> What to produce
Please copy all of the records exactly, leaving nothing out.

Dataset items
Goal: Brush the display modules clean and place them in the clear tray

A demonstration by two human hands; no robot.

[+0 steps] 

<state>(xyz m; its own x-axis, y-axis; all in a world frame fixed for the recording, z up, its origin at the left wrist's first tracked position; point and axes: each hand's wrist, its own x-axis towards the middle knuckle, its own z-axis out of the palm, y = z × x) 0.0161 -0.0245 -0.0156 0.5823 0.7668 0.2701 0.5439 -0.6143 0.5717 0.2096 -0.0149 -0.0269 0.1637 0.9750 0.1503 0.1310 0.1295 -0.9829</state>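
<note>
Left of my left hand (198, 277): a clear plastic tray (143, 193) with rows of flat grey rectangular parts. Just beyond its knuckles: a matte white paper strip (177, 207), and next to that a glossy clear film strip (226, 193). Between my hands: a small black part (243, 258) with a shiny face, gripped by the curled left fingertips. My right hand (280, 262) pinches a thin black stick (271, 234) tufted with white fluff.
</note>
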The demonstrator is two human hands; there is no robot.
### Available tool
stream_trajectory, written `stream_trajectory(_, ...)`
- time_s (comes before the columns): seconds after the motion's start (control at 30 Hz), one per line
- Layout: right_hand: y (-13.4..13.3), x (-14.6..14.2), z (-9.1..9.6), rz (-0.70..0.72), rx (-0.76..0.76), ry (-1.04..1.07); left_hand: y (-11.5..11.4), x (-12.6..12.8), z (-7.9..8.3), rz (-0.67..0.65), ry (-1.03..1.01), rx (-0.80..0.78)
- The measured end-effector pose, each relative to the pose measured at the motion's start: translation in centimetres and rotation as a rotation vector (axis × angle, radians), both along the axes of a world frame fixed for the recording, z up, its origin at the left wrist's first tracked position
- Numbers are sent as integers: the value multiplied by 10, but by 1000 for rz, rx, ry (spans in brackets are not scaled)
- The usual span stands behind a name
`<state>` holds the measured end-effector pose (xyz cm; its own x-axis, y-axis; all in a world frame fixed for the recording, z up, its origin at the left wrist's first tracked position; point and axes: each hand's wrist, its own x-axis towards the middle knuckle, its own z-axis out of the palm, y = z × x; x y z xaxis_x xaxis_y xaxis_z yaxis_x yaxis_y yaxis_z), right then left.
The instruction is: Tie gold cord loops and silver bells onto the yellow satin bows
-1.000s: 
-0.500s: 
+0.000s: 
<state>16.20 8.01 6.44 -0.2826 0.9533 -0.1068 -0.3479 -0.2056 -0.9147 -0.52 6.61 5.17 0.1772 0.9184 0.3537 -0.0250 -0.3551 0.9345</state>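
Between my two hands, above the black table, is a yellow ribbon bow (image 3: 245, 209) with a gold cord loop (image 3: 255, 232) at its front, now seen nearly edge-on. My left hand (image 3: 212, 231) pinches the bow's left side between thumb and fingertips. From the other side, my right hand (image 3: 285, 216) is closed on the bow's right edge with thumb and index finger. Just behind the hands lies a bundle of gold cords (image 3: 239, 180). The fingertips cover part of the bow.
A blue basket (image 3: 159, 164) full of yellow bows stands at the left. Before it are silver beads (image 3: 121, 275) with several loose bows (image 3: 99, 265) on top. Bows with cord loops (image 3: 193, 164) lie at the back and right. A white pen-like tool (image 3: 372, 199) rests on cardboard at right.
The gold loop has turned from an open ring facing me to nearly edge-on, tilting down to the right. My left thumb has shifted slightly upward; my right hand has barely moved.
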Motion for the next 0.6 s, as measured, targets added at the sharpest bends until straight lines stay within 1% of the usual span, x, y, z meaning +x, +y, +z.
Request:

> Answer area
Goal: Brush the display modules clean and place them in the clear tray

A demonstration by two human hands; no robot.

[+0 steps] 

<state>(xyz m; its own x-axis, y-axis; all in a world frame fixed for the recording, z up, its origin at the left wrist's first tracked position; point and axes: each hand's wrist, its own x-axis towards the middle knuckle, its own z-axis out of the palm, y = z × x) 0.0161 -0.0245 -0.0156 0.5823 0.7668 0.2701 0.5439 -0.6143 0.5717 0.2096 -0.0149 -0.0269 0.1637 0.9750 0.1503 0.1310 0.1295 -0.9829</state>
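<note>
Left of my left hand (198, 277): a clear plastic tray (143, 193) with rows of flat grey rectangular parts. Just beyond its knuckles: a matte white paper strip (177, 207), and next to that a glossy clear film strip (226, 193). Between my hands: a small black part (243, 258) with a shiny face, gripped by the curled left fingertips. My right hand (280, 262) pinches a thin black stick (271, 234) tufted with white fluff.
</note>
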The demonstrator is two human hands; there is no robot.
### Available tool
stream_trajectory, written `stream_trajectory(_, ...)`
- time_s (comes before the columns): seconds after the motion's start (control at 30 Hz), one per line
- Layout: right_hand: y (-13.4..13.3), x (-14.6..14.2), z (-9.1..9.6), rz (-0.70..0.72), rx (-0.76..0.76), ry (-1.04..1.07); left_hand: y (-11.5..11.4), x (-12.6..12.8), z (-7.9..8.3), rz (-0.67..0.65), ry (-1.03..1.01), rx (-0.80..0.78)
- The measured end-effector pose, each relative to the pose measured at the motion's start: translation in centimetres and rotation as a rotation vector (axis × angle, radians), both along the axes of a world frame fixed for the recording, z up, its origin at the left wrist's first tracked position
- Numbers are sent as integers: the value multiplied by 10, but by 1000 for rz, rx, ry (spans in brackets are not scaled)
- The usual span stands behind a name
`<state>` holds the measured end-effector pose (xyz cm; its own x-axis, y-axis; all in a world frame fixed for the recording, z up, its origin at the left wrist's first tracked position; point and axes: each hand's wrist, its own x-axis towards the middle knuckle, its own z-axis out of the palm, y = z × x; x y z xaxis_x xaxis_y xaxis_z yaxis_x yaxis_y yaxis_z), right then left.
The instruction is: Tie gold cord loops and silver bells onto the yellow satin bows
-1.000s: 
-0.500s: 
+0.000s: 
<state>16.20 8.01 6.44 -0.2826 0.9533 -0.1068 -0.3479 -0.2056 -0.9147 -0.52 6.61 5.17 0.1772 0.9184 0.3537 -0.0250 -0.3551 0.9345</state>
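Between my two hands, above the black table, is a yellow ribbon bow (image 3: 245, 209) with a gold cord loop (image 3: 255, 232) at its front, now seen nearly edge-on. My left hand (image 3: 212, 231) pinches the bow's left side between thumb and fingertips. From the other side, my right hand (image 3: 285, 216) is closed on the bow's right edge with thumb and index finger. Just behind the hands lies a bundle of gold cords (image 3: 239, 180). The fingertips cover part of the bow.
A blue basket (image 3: 159, 164) full of yellow bows stands at the left. Before it are silver beads (image 3: 121, 275) with several loose bows (image 3: 99, 265) on top. Bows with cord loops (image 3: 193, 164) lie at the back and right. A white pen-like tool (image 3: 372, 199) rests on cardboard at right.
The gold loop has turned from an open ring facing me to nearly edge-on, tilting down to the right. My left thumb has shifted slightly upward; my right hand has barely moved.
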Motion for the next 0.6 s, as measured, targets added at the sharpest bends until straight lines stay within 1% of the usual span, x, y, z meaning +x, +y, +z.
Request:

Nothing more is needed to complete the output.